Customers For Life
Our only source of competitive advantage is our people and the service they provide. Carl Sewell and Paul B. Brown
Not only do customers expect better-quality products and better service, they want to receive them faster and more easily. We realize we only have one way to differentiate ourselves, and that is through our people.
The Ten Commandments of Customer Service
- Bring 'em back alive. Ask customers what they want and give it to them again and again.
- Systems, not smiles. Saying please and thank you doesn't ensure you'll do the job right the first time, every time. Only systems guarantee you that.
- Underpromise, overdeliver. Customers expect you to keep your word. Exceed it.
- When the customer asks, the answer is always yes. Period
- Fire your inspectors and customer relations department. Every employee who deals with clients must have the authority to handle complaints.

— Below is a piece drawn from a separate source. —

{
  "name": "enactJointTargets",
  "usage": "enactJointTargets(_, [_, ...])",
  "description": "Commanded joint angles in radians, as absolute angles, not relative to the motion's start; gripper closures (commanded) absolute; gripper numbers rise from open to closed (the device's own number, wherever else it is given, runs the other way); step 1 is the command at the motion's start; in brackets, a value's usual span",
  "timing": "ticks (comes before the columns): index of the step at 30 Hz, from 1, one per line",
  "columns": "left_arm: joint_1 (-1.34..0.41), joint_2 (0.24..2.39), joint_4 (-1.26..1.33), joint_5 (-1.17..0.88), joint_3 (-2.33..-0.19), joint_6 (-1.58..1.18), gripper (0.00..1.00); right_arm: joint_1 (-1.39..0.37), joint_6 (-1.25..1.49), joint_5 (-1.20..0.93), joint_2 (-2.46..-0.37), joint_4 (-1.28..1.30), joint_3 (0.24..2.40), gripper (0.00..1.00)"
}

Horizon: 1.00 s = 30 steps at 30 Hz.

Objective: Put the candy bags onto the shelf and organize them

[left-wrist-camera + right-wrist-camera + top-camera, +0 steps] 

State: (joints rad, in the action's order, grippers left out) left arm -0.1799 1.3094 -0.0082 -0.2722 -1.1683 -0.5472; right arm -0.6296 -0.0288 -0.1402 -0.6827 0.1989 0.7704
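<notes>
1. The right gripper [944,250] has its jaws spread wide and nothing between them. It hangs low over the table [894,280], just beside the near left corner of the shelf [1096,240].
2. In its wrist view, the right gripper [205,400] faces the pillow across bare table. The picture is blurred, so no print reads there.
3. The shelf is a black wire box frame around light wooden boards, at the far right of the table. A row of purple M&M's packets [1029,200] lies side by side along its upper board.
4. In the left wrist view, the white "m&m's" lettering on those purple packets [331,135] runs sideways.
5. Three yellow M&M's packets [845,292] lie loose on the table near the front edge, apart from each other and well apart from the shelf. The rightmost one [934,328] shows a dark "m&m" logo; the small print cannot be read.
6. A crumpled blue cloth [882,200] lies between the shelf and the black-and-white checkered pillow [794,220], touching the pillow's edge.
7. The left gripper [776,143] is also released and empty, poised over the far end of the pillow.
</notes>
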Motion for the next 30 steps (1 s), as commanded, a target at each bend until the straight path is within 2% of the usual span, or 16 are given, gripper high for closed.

- No Complaints? Something's wrong. Encourage your customers to tell you what you are doing wrong.
- Measure Everything. Baseball teams do it. Football teams do it. Basketball teams do. You should too.
- Salaries are unfair. Pay like partners.
- Your mother was right. Show people respect. Be polite. It works.
- Learn how the best really do it, make their systems your own. Then improve them.
Note: The ten rules aren't worth a damn...unless you make a profit. You have to make money to stay in business and provide good service.
Decide to Be the Best.
"Making a true decision means committing to achieving a result and then cutting yourself off from any other possibility." Tony Robbins
Focus groups are extremely effective. They're a check to see how well you are doing because you're asking customers how they like doing business with you. Focus groups help you keep tabs on things. When you have multiple locations, you cant spend enough time wandering around each one. You need additional information, like focus groups.They can be very simple. We (either I or one of our senior managers) get ten to twelve people in a room and start asking questions about how they like doing business with us, what they see are our strengths and weaknesses. When we pick people to invite, we make sure they're representative of our customers, or people we would like to be our customers. You have to apply a little statistical logic to help sort the data.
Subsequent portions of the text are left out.